A local WebSocket service could be set up to relay headset poses to the browser. Some early VR experiments with the browser tried this route, and some non-VR tracking devices (most notably Leap Motion) have built their JavaScript SDKs around this concept. Unfortunately, this has proven to be a high-latency route. A key element of a good VR experience is low latency. Ideally, the movement of your head should result in an update on the display (referred to as “motion-to-photons time”) in 20ms or fewer. The browser’s rendering pipeline already makes hitting this goal difficult, and adding additional overhead for communication over WebSockets only exaggerates the problem. Additionally, using such a method requires users to install a separate service, likely as a native app, on their machine, eroding away much of the benefit of having access to the hardware via the browser. It also falls down on mobile where there’s no clear way for users to install such a service.

The Gamepad API

Some people have suggested that we try to expose VR headset data through the Gamepad API, which seems like it should provide enough flexibility through an unbounded number of potential axes. While it would be technically possible, there are a few properties of the API that currently make it poorly suited for this use.

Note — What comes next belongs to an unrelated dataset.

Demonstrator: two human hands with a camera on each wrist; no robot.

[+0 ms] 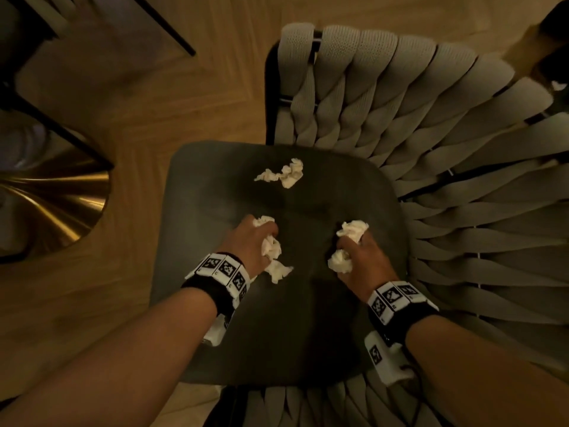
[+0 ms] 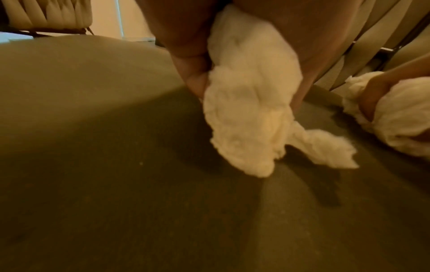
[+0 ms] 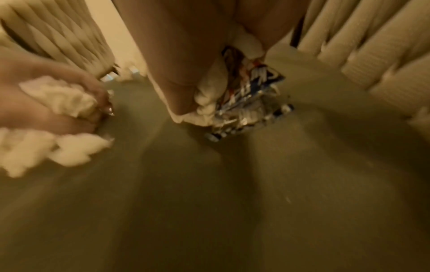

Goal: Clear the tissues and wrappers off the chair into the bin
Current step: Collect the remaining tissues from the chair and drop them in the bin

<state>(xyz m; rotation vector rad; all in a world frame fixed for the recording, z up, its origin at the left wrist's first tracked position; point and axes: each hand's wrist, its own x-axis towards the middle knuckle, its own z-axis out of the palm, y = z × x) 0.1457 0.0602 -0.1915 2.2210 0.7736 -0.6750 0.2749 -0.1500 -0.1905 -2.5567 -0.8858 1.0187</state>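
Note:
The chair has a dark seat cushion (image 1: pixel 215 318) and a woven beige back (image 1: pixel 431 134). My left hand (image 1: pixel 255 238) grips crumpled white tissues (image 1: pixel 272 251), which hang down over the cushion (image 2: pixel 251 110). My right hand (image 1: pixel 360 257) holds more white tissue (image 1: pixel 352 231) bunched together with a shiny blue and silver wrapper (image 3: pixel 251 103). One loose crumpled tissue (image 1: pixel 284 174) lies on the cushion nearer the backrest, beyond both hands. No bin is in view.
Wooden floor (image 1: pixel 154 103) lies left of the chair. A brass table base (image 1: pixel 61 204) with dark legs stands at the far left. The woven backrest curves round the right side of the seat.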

  • Axes are normalized to always report data in a [-1, 1] range. That may work sufficiently for orientation reporting, but when reporting position or acceleration, you would have to choose an arbitrary mapping of the normalized range to a physical one (i.e., 1.0 is equal to 2 meters or similar). But that forces developers to make assumptions about the capabilities of future VR hardware, and the mapping makes for error-prone and unintuitive interpretation of the data.
  • Axes are not explicitly associated with any given input, making it difficult for users to remember if axis 0 is a component of devices’ position, orientation, acceleration, etc.
  • VR device capabilities can differ significantly, and the Gamepad API currently doesn’t provide a way to communicate a device’s features and its optical properties.
  • Gamepad features such as buttons have no clear meaning when describing a VR headset and its periphery.

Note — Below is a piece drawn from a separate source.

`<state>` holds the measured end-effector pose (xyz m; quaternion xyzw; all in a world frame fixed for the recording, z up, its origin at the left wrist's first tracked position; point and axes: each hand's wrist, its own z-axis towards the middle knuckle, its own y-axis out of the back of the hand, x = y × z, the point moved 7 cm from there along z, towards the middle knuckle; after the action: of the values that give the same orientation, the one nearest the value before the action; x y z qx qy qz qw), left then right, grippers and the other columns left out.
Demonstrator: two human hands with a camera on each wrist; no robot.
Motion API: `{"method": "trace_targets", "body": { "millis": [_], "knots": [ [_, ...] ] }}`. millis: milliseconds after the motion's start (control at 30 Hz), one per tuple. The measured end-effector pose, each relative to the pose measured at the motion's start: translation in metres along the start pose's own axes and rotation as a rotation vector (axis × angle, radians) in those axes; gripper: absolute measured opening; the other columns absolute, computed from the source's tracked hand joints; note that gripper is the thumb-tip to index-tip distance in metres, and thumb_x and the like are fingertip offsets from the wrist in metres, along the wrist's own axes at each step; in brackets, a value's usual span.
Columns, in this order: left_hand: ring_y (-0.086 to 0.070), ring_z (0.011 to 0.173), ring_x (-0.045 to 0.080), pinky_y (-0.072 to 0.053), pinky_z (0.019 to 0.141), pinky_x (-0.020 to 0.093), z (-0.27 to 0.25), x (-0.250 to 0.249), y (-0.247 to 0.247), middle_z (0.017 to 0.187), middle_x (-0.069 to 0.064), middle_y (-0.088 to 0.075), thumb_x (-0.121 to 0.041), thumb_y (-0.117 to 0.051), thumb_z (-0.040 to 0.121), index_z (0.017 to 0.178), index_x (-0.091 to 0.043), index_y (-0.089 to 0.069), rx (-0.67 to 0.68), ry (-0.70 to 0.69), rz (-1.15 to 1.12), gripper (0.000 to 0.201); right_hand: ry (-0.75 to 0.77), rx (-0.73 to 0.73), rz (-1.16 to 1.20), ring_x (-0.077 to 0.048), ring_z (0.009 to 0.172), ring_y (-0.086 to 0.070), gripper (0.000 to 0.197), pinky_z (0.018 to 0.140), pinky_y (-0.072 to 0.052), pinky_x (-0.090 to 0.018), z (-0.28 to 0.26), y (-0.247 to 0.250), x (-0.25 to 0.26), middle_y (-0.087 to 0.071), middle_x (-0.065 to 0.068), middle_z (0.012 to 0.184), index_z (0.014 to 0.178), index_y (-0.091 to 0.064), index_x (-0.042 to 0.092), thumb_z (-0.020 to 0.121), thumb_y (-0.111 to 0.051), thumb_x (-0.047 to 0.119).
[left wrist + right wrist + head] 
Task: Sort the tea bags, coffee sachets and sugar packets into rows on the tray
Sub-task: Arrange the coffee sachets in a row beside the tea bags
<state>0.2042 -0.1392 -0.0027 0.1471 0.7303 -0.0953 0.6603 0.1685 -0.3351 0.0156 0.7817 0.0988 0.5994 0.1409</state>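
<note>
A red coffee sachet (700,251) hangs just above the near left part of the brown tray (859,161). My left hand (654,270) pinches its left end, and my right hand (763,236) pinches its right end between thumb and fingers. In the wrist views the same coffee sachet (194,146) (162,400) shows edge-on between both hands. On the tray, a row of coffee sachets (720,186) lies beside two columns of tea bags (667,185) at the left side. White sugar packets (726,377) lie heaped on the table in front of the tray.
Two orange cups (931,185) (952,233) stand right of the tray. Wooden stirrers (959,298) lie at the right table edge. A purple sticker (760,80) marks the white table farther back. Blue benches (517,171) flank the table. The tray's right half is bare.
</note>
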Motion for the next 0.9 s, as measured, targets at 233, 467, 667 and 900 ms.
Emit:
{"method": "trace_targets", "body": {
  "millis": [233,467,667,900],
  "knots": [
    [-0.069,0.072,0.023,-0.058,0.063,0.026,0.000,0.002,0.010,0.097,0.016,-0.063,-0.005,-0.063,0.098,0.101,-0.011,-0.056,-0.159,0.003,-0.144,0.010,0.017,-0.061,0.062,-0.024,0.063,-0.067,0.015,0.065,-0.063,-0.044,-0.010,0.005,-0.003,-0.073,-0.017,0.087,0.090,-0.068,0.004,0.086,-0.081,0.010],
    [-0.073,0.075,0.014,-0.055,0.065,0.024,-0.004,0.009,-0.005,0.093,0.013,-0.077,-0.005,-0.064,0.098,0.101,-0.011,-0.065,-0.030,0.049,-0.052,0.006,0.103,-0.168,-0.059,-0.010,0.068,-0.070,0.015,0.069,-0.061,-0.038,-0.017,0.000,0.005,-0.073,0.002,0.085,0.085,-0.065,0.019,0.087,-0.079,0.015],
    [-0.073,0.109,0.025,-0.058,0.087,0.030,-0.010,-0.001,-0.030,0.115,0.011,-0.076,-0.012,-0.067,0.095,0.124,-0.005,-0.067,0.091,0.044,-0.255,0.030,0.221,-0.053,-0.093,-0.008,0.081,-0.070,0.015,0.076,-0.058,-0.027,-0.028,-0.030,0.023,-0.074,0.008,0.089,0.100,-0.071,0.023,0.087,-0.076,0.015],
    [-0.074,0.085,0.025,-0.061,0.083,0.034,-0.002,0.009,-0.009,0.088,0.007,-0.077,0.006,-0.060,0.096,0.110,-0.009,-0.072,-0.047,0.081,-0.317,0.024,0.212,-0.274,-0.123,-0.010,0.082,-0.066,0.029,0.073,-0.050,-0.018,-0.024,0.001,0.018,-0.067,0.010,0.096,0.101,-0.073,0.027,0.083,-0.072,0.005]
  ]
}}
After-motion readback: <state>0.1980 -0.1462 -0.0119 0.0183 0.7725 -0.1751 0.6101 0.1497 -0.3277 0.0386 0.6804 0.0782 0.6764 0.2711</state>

There is a related effort to expose 3DoF and 6DoF VR controllers through the Gamepad API by adding a pose attribute and some other related properties. Although these additions would make the API more accommodating for headsets, we feel that it’s best for developers to have a separation of concerns such that devices exposed by the Gamepad API can be reasonably assumed to be gamepad-like and devices exposed by the WebVR API can be reasonably assumed to be headset-like.

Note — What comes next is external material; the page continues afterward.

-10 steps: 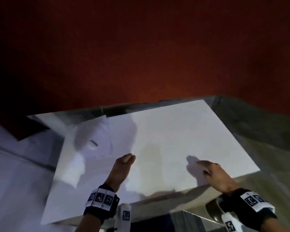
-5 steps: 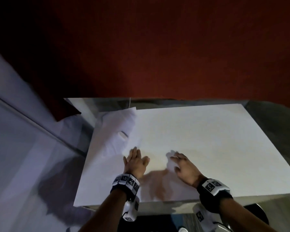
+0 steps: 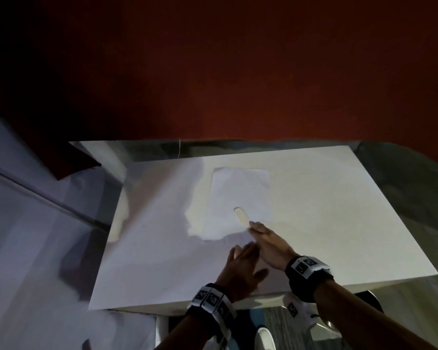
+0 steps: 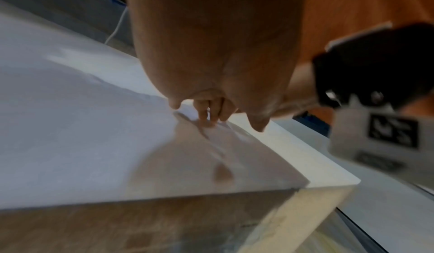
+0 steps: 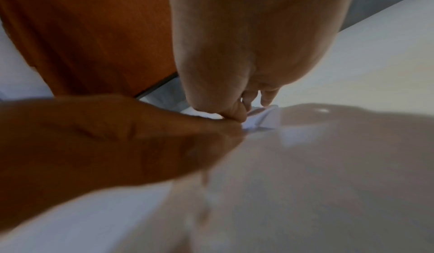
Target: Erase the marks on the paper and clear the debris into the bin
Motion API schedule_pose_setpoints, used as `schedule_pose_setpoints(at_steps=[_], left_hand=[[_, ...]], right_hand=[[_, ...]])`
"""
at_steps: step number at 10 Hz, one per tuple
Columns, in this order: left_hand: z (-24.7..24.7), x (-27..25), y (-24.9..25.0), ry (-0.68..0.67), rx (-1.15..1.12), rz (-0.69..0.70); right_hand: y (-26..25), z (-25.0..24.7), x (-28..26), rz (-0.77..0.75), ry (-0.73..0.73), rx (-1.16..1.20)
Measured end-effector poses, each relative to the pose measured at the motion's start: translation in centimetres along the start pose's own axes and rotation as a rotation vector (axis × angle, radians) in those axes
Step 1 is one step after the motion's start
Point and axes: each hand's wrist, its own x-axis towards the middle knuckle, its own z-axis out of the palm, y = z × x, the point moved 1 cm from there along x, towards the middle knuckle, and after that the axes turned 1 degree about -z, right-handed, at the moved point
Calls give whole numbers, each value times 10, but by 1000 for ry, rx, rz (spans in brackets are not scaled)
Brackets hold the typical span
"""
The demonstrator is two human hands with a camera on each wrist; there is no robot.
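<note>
A white sheet of paper (image 3: 238,188) lies on the white table (image 3: 339,223), slightly left of centre. A cream eraser (image 3: 240,215) with a dark far tip rests on the sheet's near part. My right hand (image 3: 257,227) stretches forward with straight fingers, and its fingertips cover the eraser's near end. In the right wrist view the thumb and fingers (image 5: 241,114) sit at a white edge, too blurred to show a grip. My left hand (image 3: 243,251) lies flat just behind it, with its fingers (image 4: 206,115) down on the table near the sheet's near edge. No marks or debris are visible.
A dark red wall rises behind the table. A pale surface runs along the left (image 3: 36,223). Under the table's near right edge sits a dark round object (image 3: 367,299) that I cannot identify. A white shoe (image 3: 264,337) shows below.
Both hands have moved forward and closer together, onto the sheet. The right hand has reached the eraser's near end. The head view has swung, so the paper now sits near the centre.
</note>
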Motion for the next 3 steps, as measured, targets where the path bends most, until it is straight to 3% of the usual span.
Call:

These alternatives don’t account for display

It’s important to realize that all of the alternative solutions offer no method of displaying imagery on the headset itself, with the exception of Cardboard-like devices where you can simply render a fullscreen split view. Even so, that doesn’t take into account how to communicate the projection or distortion necessary for an accurate image. Without a reliable display method the ability to query inputs from a headset becomes far less valuable.